__Brief__.
Return the whole listing unchanged. Drop the images.

__Source material__.
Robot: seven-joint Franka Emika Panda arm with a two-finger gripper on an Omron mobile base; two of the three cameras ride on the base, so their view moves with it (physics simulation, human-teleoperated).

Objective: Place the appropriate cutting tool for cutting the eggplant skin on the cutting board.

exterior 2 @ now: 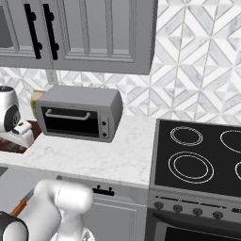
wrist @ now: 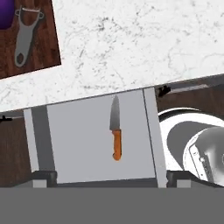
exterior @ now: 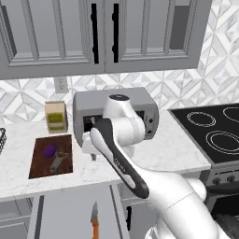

__Response to the exercise__.
Robot: seven-joint Franka Emika Panda arm with a two-finger gripper on an Omron mobile base; two of the three cameras ride on the base, so their view moves with it (physics simulation, human-teleoperated).

Objective: Place the appropriate cutting tool for cutting the eggplant skin on the cutting board.

exterior 2 @ now: 
wrist @ now: 
exterior @ now: 

What this exercise required has been given in full.